On the commercial side, borrowers are likely to wait until closer to the end of their loan to defease with the hope that things stabilize in the bond market and spreads narrow, says Cairns. On the multifamily side, borrowers are still defeasing early as they can refinance at attractive rates through Fannie and Freddie with rates that are still below 4.5 percent, he adds.

Borrowers that defease loans often roll into a new CMBS loan, and the higher costs of new issuance has certainly been a deterrent. CMBS rates that were hovering at 4.0 to 4.25 percent last May were a powerful incentive.
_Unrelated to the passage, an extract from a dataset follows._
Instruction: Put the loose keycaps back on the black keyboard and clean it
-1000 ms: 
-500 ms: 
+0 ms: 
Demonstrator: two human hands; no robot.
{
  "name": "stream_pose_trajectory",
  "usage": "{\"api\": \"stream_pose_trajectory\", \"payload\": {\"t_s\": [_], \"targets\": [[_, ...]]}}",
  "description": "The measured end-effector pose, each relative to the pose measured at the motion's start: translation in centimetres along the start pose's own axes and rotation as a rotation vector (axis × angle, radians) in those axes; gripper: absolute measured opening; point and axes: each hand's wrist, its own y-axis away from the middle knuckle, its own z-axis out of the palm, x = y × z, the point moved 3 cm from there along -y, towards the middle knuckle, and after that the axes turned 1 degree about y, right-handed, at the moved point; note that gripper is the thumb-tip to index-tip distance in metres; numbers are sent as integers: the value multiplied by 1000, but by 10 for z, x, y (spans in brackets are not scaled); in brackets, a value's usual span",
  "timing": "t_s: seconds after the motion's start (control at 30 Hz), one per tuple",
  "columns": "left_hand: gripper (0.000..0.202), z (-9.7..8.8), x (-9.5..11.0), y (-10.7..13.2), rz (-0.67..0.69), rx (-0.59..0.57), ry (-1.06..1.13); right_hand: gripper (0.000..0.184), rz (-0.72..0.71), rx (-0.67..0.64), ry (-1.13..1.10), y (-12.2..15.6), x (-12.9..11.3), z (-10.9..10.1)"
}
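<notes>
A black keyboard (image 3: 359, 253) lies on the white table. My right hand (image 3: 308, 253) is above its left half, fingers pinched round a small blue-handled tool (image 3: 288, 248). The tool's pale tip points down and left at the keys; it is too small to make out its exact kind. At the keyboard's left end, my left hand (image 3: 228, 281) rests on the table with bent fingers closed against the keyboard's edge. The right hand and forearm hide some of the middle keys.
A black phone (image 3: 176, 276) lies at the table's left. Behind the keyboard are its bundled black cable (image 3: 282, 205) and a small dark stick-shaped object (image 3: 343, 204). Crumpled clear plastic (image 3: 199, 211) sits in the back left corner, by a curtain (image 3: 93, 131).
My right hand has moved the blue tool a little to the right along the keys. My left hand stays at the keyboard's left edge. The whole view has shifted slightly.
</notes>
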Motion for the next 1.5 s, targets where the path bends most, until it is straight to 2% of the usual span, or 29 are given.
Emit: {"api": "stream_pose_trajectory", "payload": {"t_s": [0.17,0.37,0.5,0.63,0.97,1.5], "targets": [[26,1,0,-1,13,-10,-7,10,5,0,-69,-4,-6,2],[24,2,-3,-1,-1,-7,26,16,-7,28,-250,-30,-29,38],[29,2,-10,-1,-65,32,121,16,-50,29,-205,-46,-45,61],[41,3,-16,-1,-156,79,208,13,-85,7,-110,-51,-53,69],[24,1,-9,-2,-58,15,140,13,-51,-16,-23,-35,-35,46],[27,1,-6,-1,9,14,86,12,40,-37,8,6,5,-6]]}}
Rates have since jumped 100-plus basis points to about 5.25 percent.

“There is really no reason to do a defeasance, unless of course they think they market is going to be a lot worse when the loan becomes open for pre-pay,” says Ory Schwartz, a senior vice president and managing director at NorthMarq.

In addition, the majority of the new CMBS loans being done are not locking rates until the time of close. So, it is a little like a game of musical chairs, notes Schwartz.

“The best thing that we can do is to manage our client’s expectations and keep our finger on the pulse of the market to make sure that whatever the lender says they can do is in line with what is going on in the market,” he adds.

The defeasance activity that has occurred in the past two years has lightened the load of CMBS loan maturities that are set to expire in 2016 and 2017. “It has chipped away for sure, but there is still a ton that needs to be refinanced or purchased or whatever happens,” says McBride.

So far, the market has been digesting those maturing loans fairly well. In 2012, for example, there was a mini-wave of five-year loans that came due that had no adverse effect in terms of higher delinquencies. However, the wider spreads, coupled with new CMBS regulations and what appears to be a diminishing appetite among B-piece buyers, could create some added challenges ahead, notes McBride. Some of the marginal loans could have trouble, he adds.